Stream of Unconscious

Often I wake in the middle of the night with thoughts and visions that must be written. A lot of it may seem like mere rambling, but I am a born writer; I need to see what happens to my words once they stare back at me from the pages of my computer screen. Since I am ususally more than half-asleep when this happens, I jokingly entitled the original document: "Stream of Unconscious." Now that I am finally starting to publish in a blog (as so many people have suggested I should do!), I thought the title remained appropriate.

Monday, January 7, 2008

A Variety of Things

I must learn to remind myself that it's the little things in life that make it worthwhile. I just made myself a plate of "variety sandwiches" on my favorite bread (King's Hawaiian Rolls) and couldn't believe how effectively it lifted my melancholy mood. Variety sandwiches consist of several very small sandwiches, in this case turkey, with different condiments on them. I was out of tomatoes, so I made one with mayonnaise and salt, one with honey mustard and cheese, and one with a spicy teriyaki ginger sauce, and they were all wonderful. When I have vegetables, there is even more variety to choose from. Its something I've recently started doing, and I love it. I've discovered yet another family tradition for my so far non-existent family. Yay. But cheers to the simple pleasure of a good meal, after a definite Monday.

So life's been a little scattered and hard for me lately. I've gotten myself into one of those situations where you don't know quite how you got there, and you're not quite sure if you are or are not supposed to be there, and you definitely don't know how to get yourself out again. And, as in all matters of the heart, there's no way out without a little heartache. Potentially even big heartache. Again. And of course I'm not ready for that, but of course I've gotten myself in too deep and I've now got to choose between types of heartache instead of heartache or none.

Will my life always be this way? Is this the curse of the passionate personality type? Is this the cost of being alive and vulnerable? It may well be. If it is, I wouldn't trade it for anything. But how I wish my life could just run smoothly for once. How I wish this could be simple and just work out this time... just this once.

But I don't think it will. And not because God is cruel and heartless, but just because... I don't know. Life just goes that way. We're all stuck here together, with the same old mess. I guess some of us cope with it better than others, but really we're all just stuck, and that's that. I've tried to make the best of it. But even variety sandwiches and coffee and fleece blankets and all the good things in life can't cure the brokenness of the world. And I feel like I'm stuck right in the middle of it all.

And the right thing is never the easy thing... I don't think in any case. And it's even harder when you're not sure what's truly the "right thing" and what's just legalism. And I lived with that for so, so long... how do I know I'm not just living that again? How do I know I'm not just afraid to live my life? How do I know this wouldn't work out in the end if I just gave it a chance?
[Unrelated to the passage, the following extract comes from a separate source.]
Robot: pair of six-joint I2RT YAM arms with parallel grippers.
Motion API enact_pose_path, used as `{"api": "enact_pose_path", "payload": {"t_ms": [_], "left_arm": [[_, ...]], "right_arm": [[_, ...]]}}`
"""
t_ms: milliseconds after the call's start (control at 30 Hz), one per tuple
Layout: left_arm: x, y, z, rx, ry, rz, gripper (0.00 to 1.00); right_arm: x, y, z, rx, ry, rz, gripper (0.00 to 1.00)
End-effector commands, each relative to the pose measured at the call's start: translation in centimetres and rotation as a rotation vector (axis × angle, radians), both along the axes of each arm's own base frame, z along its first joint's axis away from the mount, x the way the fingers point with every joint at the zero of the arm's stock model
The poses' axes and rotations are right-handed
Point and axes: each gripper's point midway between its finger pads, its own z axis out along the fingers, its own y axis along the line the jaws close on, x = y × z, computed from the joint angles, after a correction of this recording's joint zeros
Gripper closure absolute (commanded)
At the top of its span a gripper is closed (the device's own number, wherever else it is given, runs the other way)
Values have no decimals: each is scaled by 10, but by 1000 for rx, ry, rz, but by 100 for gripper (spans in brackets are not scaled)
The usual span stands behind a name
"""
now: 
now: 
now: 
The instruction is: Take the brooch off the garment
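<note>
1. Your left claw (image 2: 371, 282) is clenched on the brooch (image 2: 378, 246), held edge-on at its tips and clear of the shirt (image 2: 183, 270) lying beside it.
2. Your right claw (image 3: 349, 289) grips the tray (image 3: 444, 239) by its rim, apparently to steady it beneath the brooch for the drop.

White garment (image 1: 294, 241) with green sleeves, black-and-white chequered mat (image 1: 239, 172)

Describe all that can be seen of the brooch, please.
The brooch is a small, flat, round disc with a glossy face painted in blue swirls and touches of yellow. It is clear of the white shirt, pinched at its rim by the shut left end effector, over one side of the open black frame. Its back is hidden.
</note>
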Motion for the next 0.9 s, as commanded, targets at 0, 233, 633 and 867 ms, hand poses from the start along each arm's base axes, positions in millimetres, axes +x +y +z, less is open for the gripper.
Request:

I don't know. I don't feel like I know anything of value tonight. I wish I could be a little wiser and wear a little less of my heart on my sleeve. Maybe that's what God's working on with me... maybe he's just using a real-life example to convince me of why it really is a bad idea. I just wish it didn't have to hurt so much.

I wish, for once, that a good thing would come into my life and actually stay. That's the hardest part to me. Everything is so temporary. And I always give my heart to things and to people who don't stay. And I always wanted my heart to be enough to make a man stay. Not just catch his attention, not just thrill him for a little while and make him wonder, but actually be enough to make him stop in his tracks and just... stay.

But I guess that dream has to be kept on the waiting list for now. God must have other things to do right now. Your call is important to us, please stay on the line...

*sigh*

I hope one day it all makes sense. I hope, in the end, that I'm glad that I'm me, and I'm glad I was given this crazy heart, and I'm glad that I made the choices I made... I hope I'm not old and alone and sitting somewhere wishing I had lived my life while I had the chance. Either way it's a risk. I'm just hoping God notices me in the midst of this big crazy world, and realizes that I haven't really been taken care of just yet... that there's this one little dream left unfulfilled in my life, that I want much more than any of the others... I just hope he sees that.

I'm sure he does, though. He's God. Of course he sees. So for now I guess I'll be grateful for the variety of things that have been given to me thus far. And I'll keep on coming up with the little things, that will hopefully make the future I've been waiting for more than just a little bit extraordinary. Let's just hope I'm not wrong.